In July, for example, Citigroup announced that its mobile banking program for iPhone inappropriately saved confidential information–including the user’s account numbers and their PIN–unencrypted in a hidden file that could be accessed by other programs running on the user’s iPhone. The account numbers and PIN were also copied to the user’s desktop computer when the iPhone was synched.

Things are somewhat better on Google’s Android platform thanks to the operating system’s underlying security model. iPhone applications are given full access to every app’s data. But Android applications must specify which “permissions” they need. Permissions can include the ability to access the entries in the user’s address book, to determine the location of a device using the GPS, and to make phone calls. Permissions are located in a special file and shown when the application is installed; they are also visible in the Android Application control panel. Android currently supports 114 different permissions, which you can see on the developer website.

Android’s permissions system doesn’t prevent apps from stealing your data, or performing other malicious actions–it simply makes it easier to find the apps that are engaged in this practice. But it’s becoming increasingly clear that this isn’t always enough.

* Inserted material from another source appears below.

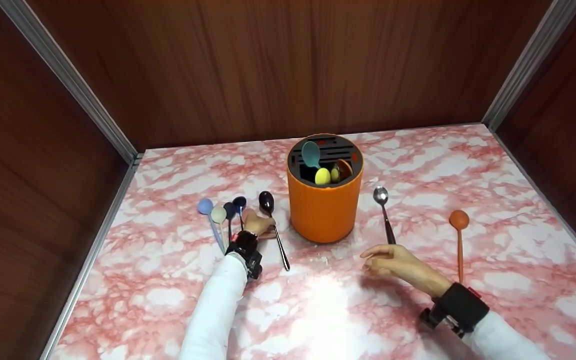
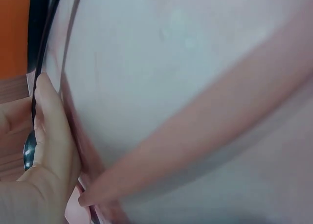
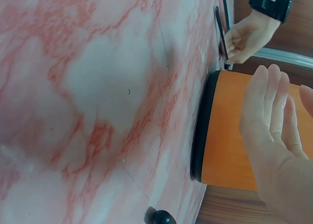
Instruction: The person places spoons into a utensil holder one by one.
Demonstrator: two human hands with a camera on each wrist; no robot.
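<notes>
The pink-and-white counter (image 1: pixel 158 297) is spreading out before you, with the orange holder (image 1: pixel 324 215) standing upright on it. Your right hand (image 1: pixel 393 261) is hanging loosely spread, holding nothing, near the silver spoon (image 1: pixel 381 195). Your left hand (image 1: pixel 258 223) is pinching the dark spoon (image 1: pixel 266 202) by its handle, left of the holder (the pale blue spoon (image 1: pixel 205 206) is lying farther left).
</notes>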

This past July, for example, researchers discovered that a free “wallpaper” program for Android called Jackeey collected personal information including the user’s phone numbers, voice-mail information, and carrier data, and sent it to a website in China. Then in August it was found that a free game called Tap Snake is actually a tool for covertly monitoring a person’s location. Tap Snake runs as a background service and sends the location of a phone to a website; the person who installed the game on that phone could then monitor the phone’s location with another program called GPS Spy.

Tap Snake doesn’t violate the Android security model: the program requires the ability to run as a service, monitor GPS position, and communicate over the Internet. But there are two problems with the Android security model. The first is granularity: although Android programs are required to tell the user which permissions they use, that doesn’t explain what the apps actually do with these permissions. The second problem is engagement: the model requires that somebody use this information and take responsibility for the user’s security.

A review of a few Android apps highlights this issue. A few weeks ago I was recommended an application called Rare Black Wallpapers as a way of saving battery power. I noted that the app required the ability to modify or delete SD card contents, full Internet access, and the ability to read my phone’s state and identity. Surprised, I e-mailed Hero Planet, the company that delivers this application, and asked them why these permissions were needed. Hero Planet never answered, so I uninstalled the program.

Likewise the program Salamander eBook Reader for Android requires permissions to determine your physical position, get full Internet access, and read the phone’s state and identity. I e-mailed Feel Social, the publisher, but got no response. Feel Social’s website looks like it has been abandoned and nobody answered the company’s phone when I called. But the app is still in the Google Marketplace; what is that app doing with my GPS information and full network access? I uninstalled it as well.

Another program that requires more permissions than I thought appropriate is Documents to Go, a program that lets me read Microsoft Office files with my Android phone. This program requires not just the ability to read and write to the phone’s SD card, but also full Internet access, and the ability to read the phone state and identity. It also starts automatically when the phone boots. I e-mailed DataViz, the program’s creator, and this time I got a response.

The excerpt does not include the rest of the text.